--- Data extract Enclosed Below ---

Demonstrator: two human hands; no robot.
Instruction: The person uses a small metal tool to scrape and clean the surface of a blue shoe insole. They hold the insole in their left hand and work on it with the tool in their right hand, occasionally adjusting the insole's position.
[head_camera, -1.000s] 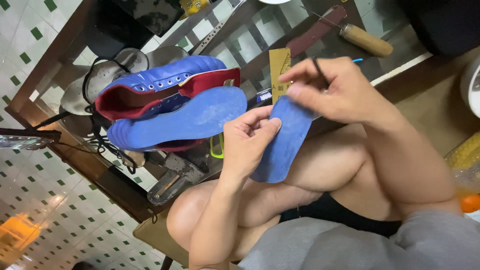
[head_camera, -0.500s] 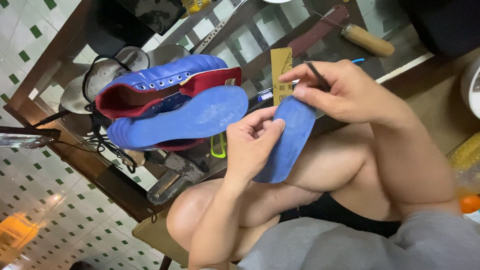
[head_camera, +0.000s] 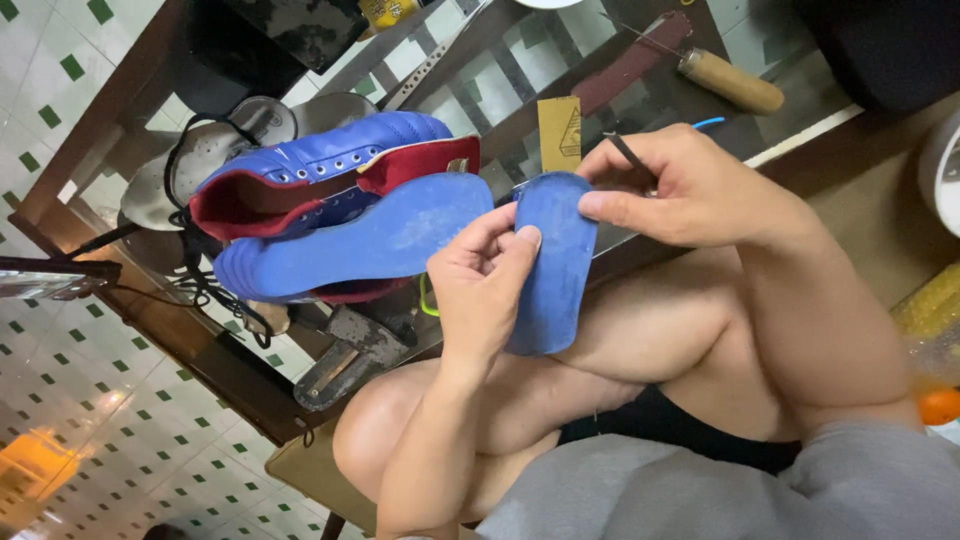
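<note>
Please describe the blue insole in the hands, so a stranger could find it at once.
Start at the glass-topped wooden table with the blue and red leather shoe. Just right of it, over the bare knees, the left hand and right hand hold a flat blue foam insole. Unlike the second blue insole lying on the shoe, this one stands nearly upright.

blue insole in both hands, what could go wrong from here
The flat blue foam insole is pinched only at its top end by the left hand and right hand, so its free end could flop or slip. The right hand also holds a thin dark tool close to the left fingertips; it might nick them.
</note>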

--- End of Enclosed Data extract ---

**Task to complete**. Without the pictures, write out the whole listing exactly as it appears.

**Task output**.
Demonstrator: two human hands; no robot.
Instruction: The person uses a small metal tool to scrape and clean the surface of a blue shoe insole. They hold the insole in their left hand and work on it with the tool in their right hand, occasionally adjusting the insole's position.
[head_camera, -1.000s] 
[head_camera, -0.500s] 
[head_camera, +0.000s] 
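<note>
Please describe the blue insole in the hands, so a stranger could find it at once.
Start at the glass-topped wooden table with the blue and red leather shoe. Just right of it, over the bare knees, the left hand and right hand hold a flat blue foam insole. Unlike the second blue insole lying on the shoe, this one stands nearly upright.

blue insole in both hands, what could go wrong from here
The flat blue foam insole is pinched only at its top end by the left hand and right hand, so its free end could flop or slip. The right hand also holds a thin dark tool close to the left fingertips; it might nick them.
</note>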

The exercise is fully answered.